# [MATERIALS PROVIDED]
=-=-=

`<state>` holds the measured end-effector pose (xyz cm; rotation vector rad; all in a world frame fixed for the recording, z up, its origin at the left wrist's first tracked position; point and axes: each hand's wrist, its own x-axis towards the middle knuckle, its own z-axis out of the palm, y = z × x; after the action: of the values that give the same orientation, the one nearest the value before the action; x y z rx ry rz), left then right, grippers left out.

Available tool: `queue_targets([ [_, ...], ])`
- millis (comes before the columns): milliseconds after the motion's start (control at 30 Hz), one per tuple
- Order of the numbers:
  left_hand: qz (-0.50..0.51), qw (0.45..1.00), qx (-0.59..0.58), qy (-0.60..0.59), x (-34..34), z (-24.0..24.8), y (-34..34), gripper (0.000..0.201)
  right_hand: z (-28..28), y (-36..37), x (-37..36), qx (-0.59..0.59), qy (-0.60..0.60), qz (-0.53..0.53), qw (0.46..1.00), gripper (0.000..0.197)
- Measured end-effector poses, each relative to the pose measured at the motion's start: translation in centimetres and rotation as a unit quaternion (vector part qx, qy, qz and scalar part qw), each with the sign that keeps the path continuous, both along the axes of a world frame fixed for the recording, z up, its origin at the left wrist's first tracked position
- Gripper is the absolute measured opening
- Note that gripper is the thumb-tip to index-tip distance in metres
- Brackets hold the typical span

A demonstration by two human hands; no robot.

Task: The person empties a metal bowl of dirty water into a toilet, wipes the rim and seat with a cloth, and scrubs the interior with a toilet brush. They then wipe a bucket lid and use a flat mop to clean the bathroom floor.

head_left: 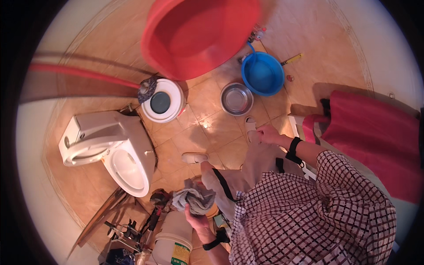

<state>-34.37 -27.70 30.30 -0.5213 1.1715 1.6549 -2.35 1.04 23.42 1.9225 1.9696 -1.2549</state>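
Note:
A crumpled grey cloth is gripped in my left hand, held out to the left of my leg. It hangs over white buckets and a dark mop-like bundle. My right hand is closed at the knee of my light trousers. Whether its fingers pinch the fabric or something else is hidden. The closest vessel to that hand is a round metal basin on the floor, and behind it stands a blue basin.
A large red tub fills the far side. Left stand a white lidded bucket with a red-handled mop over it, and a toilet. White buckets are at lower left. A pink-red cloth covers something at right.

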Motion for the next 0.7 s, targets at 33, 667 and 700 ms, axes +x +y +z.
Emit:
queue_targets([
  [33,-0.006,1.000,0.002,-0.006,2.9,0.8,0.8,0.050,-0.8,0.4,3.3,-0.006,0.001,-0.010,1.000,0.014],
  [667,-0.217,0.953,-0.212,-0.024,61.7,-20.2,30.7,0.050,-52.5,22.8,62.2,-0.100,0.040,-0.208,0.972,0.033],
  [700,-0.219,0.951,-0.217,-0.015,61.6,-21.7,29.9,0.051,-53.6,24.2,61.0,-0.108,0.021,-0.266,0.958,0.039],
])
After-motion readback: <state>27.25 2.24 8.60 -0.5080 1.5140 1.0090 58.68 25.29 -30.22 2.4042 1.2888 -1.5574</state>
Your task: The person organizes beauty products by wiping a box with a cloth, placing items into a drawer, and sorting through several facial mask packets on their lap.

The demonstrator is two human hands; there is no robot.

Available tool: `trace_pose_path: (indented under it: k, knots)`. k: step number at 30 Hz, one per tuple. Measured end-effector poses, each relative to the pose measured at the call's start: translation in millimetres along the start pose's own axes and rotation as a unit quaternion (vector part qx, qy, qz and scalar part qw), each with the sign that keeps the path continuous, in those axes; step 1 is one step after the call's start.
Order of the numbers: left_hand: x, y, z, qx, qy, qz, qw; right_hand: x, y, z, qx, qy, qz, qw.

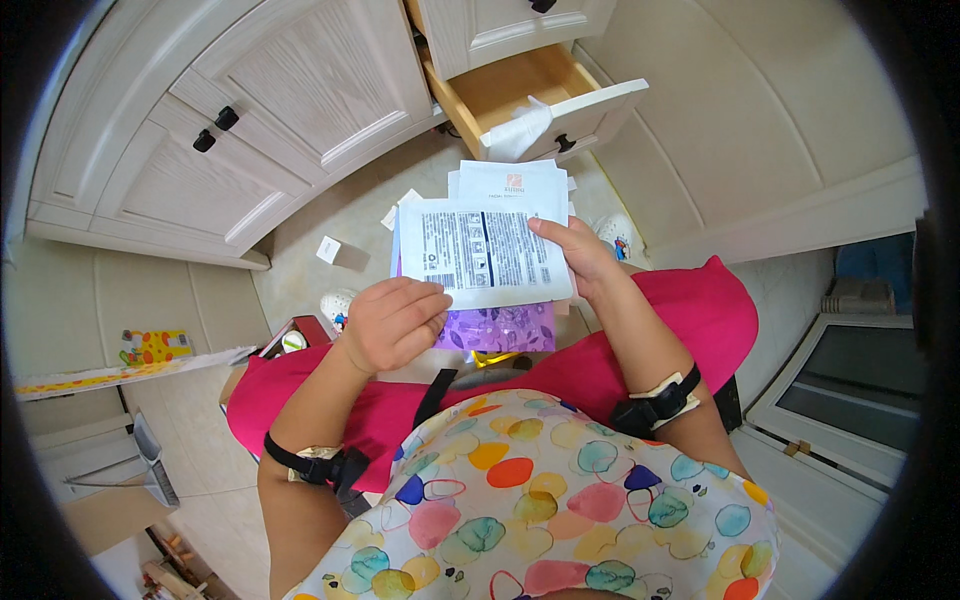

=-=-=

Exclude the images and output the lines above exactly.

# [RESULT OF THE EXERCISE]
`<state>` holds the measured end-effector pose (xyz cm; rotation vector rad; all in a world frame fixed for the recording, z up, its origin at the left wrist's first tracked position; point and axes: each hand's wrist, its own x-axis towards the middle knuckle, its own z-axis out of the palm, y = z × x; after the action: of the values that give the same orientation, the one nearest the value before the action; x y z rx ry rz), left then right, grippers left out.

Available tool: `queue_targets([ [_, ...], ])`
- millis (comes before the columns): milliseconds after the motion's start (control at 30 Hz), one per tuple
- Order of the numbers:
  left_hand: qz (-0.50..0.51), qw (0.45..1.00), qx (-0.59..0.58), qy (-0.60..0.59), x (-34..34), z (-24.0..24.8), y (-34..34), gripper (0.000..0.201)
  right_hand: z (-28..28), y (-36..37), x (-37..36), qx (-0.59..0.59), qy (-0.60..0.60), qz (-0.53..0.53), qw (0.46..1.00), gripper (0.000..0.197)
- Measured end-effector poses, each relative to the pose measured at the motion's start: translation in centimetres and rotation as a unit quaternion (vector part qx, qy, qz and scalar part qw), each with the sign that keeps the path continuous, both along the axes of a world frame fixed for the recording, z up, its origin at the left wrist's first tracked position
- Gripper is the absolute measured opening
- Note that gripper is the thumb-tip to index-tip distance in metres
- Brackets hold the typical span

A demonstration by two human hands; no robot.

Task: The person empties a metal bowl of dirty water into a toilet, wipes the rim and seat with a cloth, and scrubs the interior with a toilet brush. They then wipe a bucket lid and use a flat mop to clean the bathroom floor.

head_left: 

<state>-34.37 -27.70 30.30 -0.5213 1.1715 1.6549 -2.35 1.04 23.42 1.9225 1.9696 -1.2549</state>
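Note:
A crumpled grey cloth is gripped in my left hand, held out to the left of my leg. It hangs over white buckets and a dark mop-like bundle. My right hand is closed at the knee of my light trousers. Whether its fingers pinch the fabric or something else is hidden. The closest vessel to that hand is a round metal basin on the floor, and behind it stands a blue basin.
A large red tub fills the far side. Left stand a white lidded bucket with a red-handled mop over it, and a toilet. White buckets are at lower left. A pink-red cloth covers something at right.
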
Motion for the next 0.7 s, targets at 33, 667 and 700 ms, axes +x +y +z.
Emit:
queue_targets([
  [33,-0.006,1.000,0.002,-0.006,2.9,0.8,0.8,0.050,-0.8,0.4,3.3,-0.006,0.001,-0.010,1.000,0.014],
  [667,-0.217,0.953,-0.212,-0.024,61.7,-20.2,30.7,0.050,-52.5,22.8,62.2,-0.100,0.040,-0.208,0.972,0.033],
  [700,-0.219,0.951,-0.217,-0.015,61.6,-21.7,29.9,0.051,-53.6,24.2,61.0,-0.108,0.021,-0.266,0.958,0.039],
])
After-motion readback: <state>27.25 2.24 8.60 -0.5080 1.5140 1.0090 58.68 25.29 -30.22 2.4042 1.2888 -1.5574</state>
Your task: The person organizes beauty products by wiping a box with a cloth, placing items into a drawer, and sorting through several facial mask packets on their lap.

The demonstrator is two human hands; there is no robot.

Available tool: `trace_pose_path: (indented under it: k, knots)`. k: step number at 30 Hz, one per tuple. Measured end-effector poses, each relative to the pose measured at the call's start: translation in millimetres along the start pose's own axes and rotation as a unit quaternion (vector part qx, qy, qz and scalar part qw), each with the sign that keeps the path continuous, in those axes; step 1 is one step after the call's start.
Order of the numbers: left_hand: x, y, z, qx, qy, qz, qw; right_hand: x, y, z, qx, qy, qz, qw.

Nothing remains open in this exercise.